* [What the task asks]
A faithful copy is required: transcribe each line below exactly, minus the pictures.
>>>>
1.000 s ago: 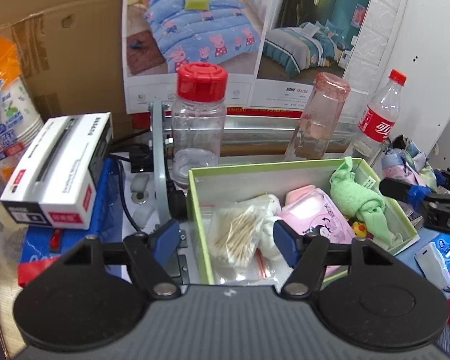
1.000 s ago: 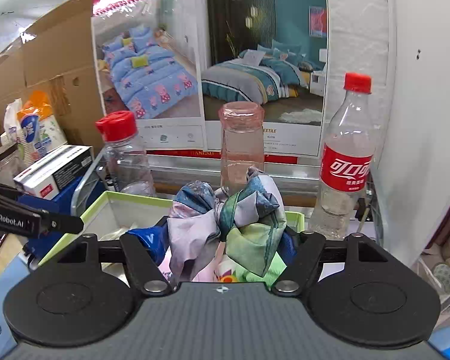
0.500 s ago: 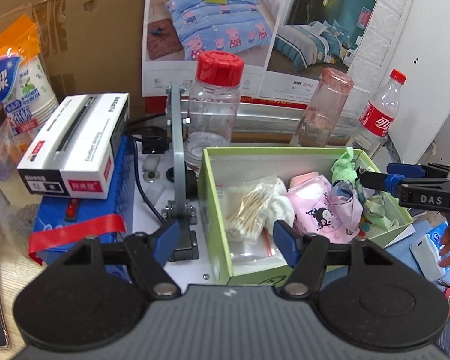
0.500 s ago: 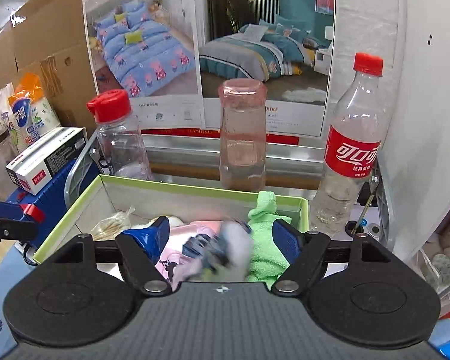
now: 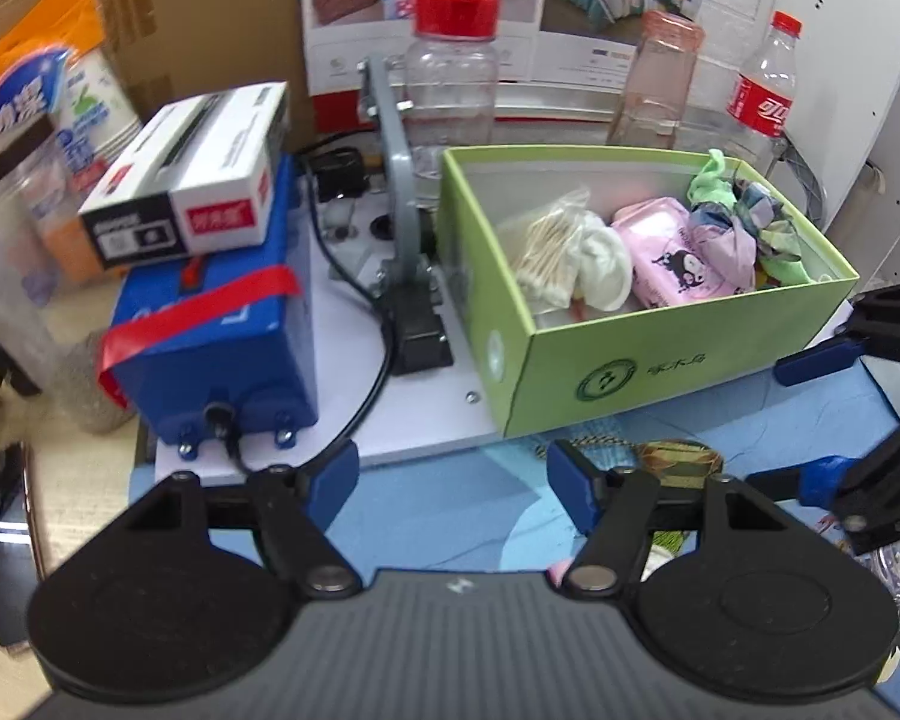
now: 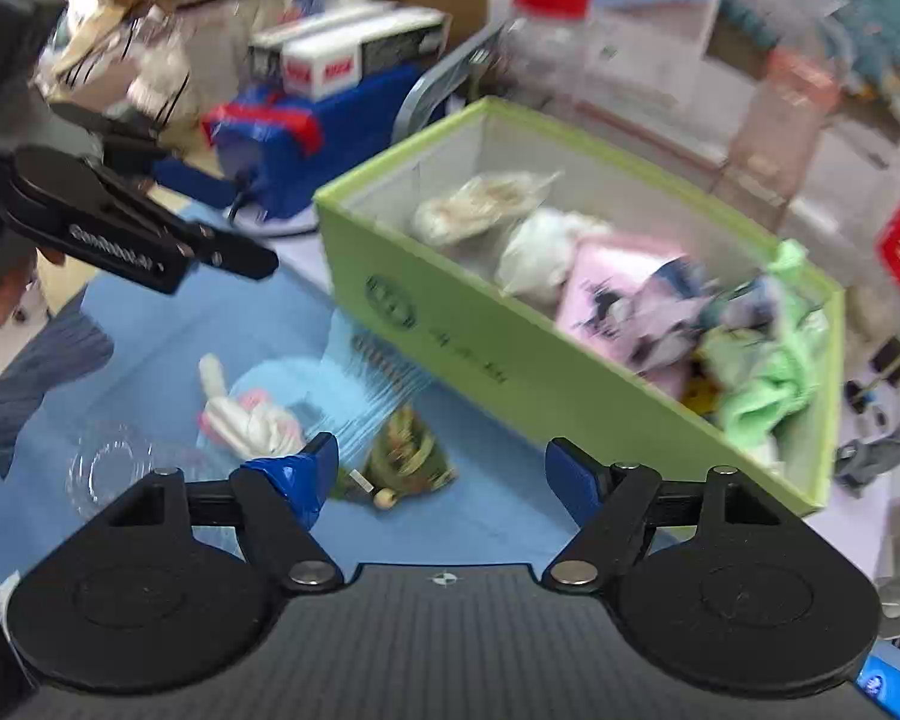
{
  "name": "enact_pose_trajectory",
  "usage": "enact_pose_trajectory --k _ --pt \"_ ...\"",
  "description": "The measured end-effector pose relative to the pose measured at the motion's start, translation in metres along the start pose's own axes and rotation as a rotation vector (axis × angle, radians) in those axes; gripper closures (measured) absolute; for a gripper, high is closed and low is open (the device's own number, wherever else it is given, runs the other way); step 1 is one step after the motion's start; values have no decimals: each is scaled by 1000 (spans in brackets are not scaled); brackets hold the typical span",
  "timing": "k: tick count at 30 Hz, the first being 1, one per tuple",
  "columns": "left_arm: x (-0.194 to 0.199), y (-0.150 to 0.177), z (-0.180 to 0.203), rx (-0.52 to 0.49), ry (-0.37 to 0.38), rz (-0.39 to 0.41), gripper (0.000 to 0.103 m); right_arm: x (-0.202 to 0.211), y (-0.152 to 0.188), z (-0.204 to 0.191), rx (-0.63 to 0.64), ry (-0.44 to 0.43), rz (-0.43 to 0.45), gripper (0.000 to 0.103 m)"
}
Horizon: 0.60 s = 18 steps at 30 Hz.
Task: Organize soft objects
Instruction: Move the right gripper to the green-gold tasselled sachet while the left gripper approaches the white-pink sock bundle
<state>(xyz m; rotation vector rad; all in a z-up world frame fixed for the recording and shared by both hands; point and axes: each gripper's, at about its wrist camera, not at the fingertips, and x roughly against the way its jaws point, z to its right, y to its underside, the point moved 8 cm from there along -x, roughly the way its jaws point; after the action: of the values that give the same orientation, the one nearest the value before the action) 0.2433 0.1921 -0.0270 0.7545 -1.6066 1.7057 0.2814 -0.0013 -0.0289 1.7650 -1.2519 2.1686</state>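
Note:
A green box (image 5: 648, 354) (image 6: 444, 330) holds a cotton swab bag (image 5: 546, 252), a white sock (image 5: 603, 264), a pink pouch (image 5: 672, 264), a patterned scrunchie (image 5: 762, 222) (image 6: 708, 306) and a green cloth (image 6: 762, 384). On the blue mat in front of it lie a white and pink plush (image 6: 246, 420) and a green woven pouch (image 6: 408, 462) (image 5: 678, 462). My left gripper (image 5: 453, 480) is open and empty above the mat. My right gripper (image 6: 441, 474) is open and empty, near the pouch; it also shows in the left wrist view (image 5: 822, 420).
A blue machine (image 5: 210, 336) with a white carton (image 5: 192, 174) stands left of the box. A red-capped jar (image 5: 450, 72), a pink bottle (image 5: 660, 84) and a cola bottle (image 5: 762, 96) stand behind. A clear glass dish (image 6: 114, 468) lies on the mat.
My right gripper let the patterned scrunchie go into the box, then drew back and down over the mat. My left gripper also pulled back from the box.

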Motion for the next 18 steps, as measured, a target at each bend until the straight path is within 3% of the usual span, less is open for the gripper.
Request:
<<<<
* [Exercise answer]
1.000 s ago: 
1.000 s ago: 
0.500 s ago: 
0.500 s ago: 
now: 
now: 
{
  "name": "enact_pose_trajectory",
  "usage": "enact_pose_trajectory --k _ --pt \"_ ...\"",
  "description": "The measured end-effector pose relative to the pose measured at the motion's start, translation in metres along the start pose's own axes and rotation as a rotation vector (axis × angle, radians) in those axes; gripper closures (measured) absolute; for a gripper, high is closed and low is open (the device's own number, wherever else it is given, runs the other way); step 1 is one step after the motion's start; values have no decimals: each is scaled by 1000 (spans in brackets are not scaled); brackets hold the typical span",
  "timing": "k: tick count at 30 Hz, the first being 1, one per tuple",
  "columns": "left_arm: x (-0.194 to 0.199), y (-0.150 to 0.177), z (-0.180 to 0.203), rx (-0.52 to 0.49), ry (-0.37 to 0.38), rz (-0.39 to 0.41), gripper (0.000 to 0.103 m); right_arm: x (-0.202 to 0.211), y (-0.152 to 0.188), z (-0.204 to 0.191), rx (-0.63 to 0.64), ry (-0.44 to 0.43), rz (-0.43 to 0.45), gripper (0.000 to 0.103 m)"
}
Horizon: 0.60 s = 18 steps at 30 Hz.
Task: Organize soft objects
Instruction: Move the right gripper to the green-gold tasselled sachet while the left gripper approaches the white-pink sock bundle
<state>(xyz m; rotation vector rad; all in a z-up world frame fixed for the recording and shared by both hands; point and axes: each gripper's, at about its wrist camera, not at the fingertips, and x roughly against the way its jaws point, z to its right, y to its underside, the point moved 8 cm from there along -x, roughly the way its jaws point; after the action: of the values that give the same orientation, the one nearest the value before the action) 0.2433 0.1921 -0.0270 0.7545 -1.6066 1.7057 0.2814 -0.0013 -0.0289 1.7650 -1.2519 2.1686</state>
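Note:
A green box (image 5: 648, 354) (image 6: 444, 330) holds a cotton swab bag (image 5: 546, 252), a white sock (image 5: 603, 264), a pink pouch (image 5: 672, 264), a patterned scrunchie (image 5: 762, 222) (image 6: 708, 306) and a green cloth (image 6: 762, 384). On the blue mat in front of it lie a white and pink plush (image 6: 246, 420) and a green woven pouch (image 6: 408, 462) (image 5: 678, 462). My left gripper (image 5: 453, 480) is open and empty above the mat. My right gripper (image 6: 441, 474) is open and empty, near the pouch; it also shows in the left wrist view (image 5: 822, 420).
A blue machine (image 5: 210, 336) with a white carton (image 5: 192, 174) stands left of the box. A red-capped jar (image 5: 450, 72), a pink bottle (image 5: 660, 84) and a cola bottle (image 5: 762, 96) stand behind. A clear glass dish (image 6: 114, 468) lies on the mat.
My right gripper let the patterned scrunchie go into the box, then drew back and down over the mat. My left gripper also pulled back from the box.
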
Motion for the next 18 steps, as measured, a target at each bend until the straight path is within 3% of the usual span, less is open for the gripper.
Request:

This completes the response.